*** SUPPLIED MATERIAL ***
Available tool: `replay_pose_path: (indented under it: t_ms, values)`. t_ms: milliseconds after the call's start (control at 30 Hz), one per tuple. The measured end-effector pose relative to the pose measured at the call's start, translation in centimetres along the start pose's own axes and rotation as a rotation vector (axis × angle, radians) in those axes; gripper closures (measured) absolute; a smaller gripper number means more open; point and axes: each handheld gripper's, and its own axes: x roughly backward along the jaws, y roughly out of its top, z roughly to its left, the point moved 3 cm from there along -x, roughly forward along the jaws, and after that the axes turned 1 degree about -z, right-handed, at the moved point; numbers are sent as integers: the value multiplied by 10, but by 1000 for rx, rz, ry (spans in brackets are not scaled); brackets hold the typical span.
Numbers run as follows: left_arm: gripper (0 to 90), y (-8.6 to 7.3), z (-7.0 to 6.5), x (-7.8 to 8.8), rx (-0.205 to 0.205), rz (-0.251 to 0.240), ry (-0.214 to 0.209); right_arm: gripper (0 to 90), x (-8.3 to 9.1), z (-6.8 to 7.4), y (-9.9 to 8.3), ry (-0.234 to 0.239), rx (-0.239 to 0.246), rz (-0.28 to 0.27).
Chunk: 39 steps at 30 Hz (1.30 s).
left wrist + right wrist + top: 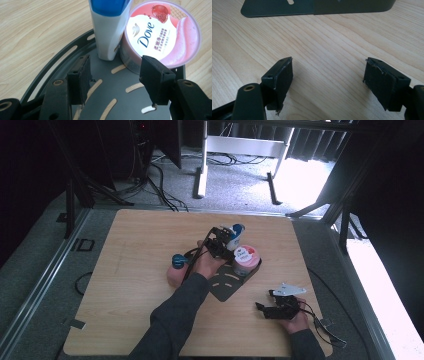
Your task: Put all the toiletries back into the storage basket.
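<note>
Since my left gripper (113,77) sits just short of the white and blue bottle (108,27), everything in the coming move hangs on that one line. In the left gripper view the bottle stands upright on the black slotted rack (75,50), straight ahead of the jaws and a little beyond their tips, its long axis running up and away from the base. The jaws stand about half open with nothing between the pads; I see only the rack floor and its wood-coloured slots in the gap.

Touching the bottle's right side is the pink Dove tub (162,32), whose lid overhangs the right pad. That closeness is what I judge could go wrong: pushed straight in, the right jaw would meet the tub before the bottle is centred.

From the high view, the left gripper (220,245) reaches over the middle of the table (140,235), with the bottle (235,234) just beyond it and the tub (246,259) at its near right. A blue-capped pink bottle (176,267) lies to the left of that forearm.

My right gripper (272,306) rests near the front right, well apart from the rack (225,287). Its own view shows the jaws (327,75) wide apart over bare wood, holding nothing. The left hand is clearly the nearer one.
</note>
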Motion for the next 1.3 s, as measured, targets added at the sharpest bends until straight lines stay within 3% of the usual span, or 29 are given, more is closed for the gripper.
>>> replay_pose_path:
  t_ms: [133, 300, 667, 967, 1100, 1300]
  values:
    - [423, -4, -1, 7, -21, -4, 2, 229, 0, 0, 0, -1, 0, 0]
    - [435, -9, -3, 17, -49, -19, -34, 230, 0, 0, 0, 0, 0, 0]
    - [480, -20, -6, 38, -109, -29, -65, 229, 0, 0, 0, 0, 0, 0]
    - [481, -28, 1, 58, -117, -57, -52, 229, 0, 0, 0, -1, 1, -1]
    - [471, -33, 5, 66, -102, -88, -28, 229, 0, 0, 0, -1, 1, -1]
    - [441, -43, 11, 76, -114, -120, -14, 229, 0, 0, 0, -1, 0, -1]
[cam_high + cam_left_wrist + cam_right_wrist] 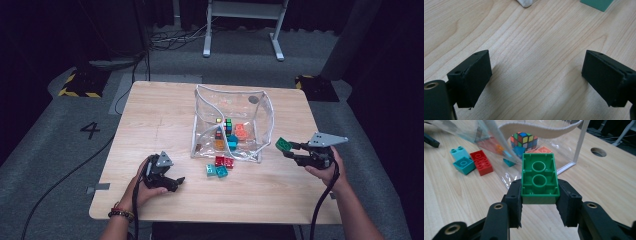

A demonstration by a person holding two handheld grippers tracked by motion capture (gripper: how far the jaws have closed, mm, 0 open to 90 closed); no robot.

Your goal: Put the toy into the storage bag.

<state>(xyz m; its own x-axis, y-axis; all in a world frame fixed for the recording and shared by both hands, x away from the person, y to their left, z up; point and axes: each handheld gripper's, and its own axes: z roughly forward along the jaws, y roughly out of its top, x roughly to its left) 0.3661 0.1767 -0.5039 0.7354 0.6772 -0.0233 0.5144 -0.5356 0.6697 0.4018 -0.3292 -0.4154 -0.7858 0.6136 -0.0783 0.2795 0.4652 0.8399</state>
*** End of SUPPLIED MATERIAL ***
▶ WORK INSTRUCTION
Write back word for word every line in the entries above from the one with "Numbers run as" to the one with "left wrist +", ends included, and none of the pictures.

▶ ANSWER AREA
Numbers run as follows: left_arm: gripper (0 to 90), y (-8.6 to 7.3), z (-7.0 to 6.5), x (-7.8 to 8.8), rx (-0.205 to 0.205), rz (-0.251 to 0.240), ry (-0.214 to 0.209); right_arm: gripper (0 to 90), x (-8.3 to 9.1), z (-6.8 to 7.4), y (-9.9 to 8.3), ry (-0.234 to 0.239), rx (-0.239 to 0.246), rz (-0.28 to 0.27).
Chunk: 39 steps at 30 Hz (1.30 s).
left wrist + right wrist + top: 

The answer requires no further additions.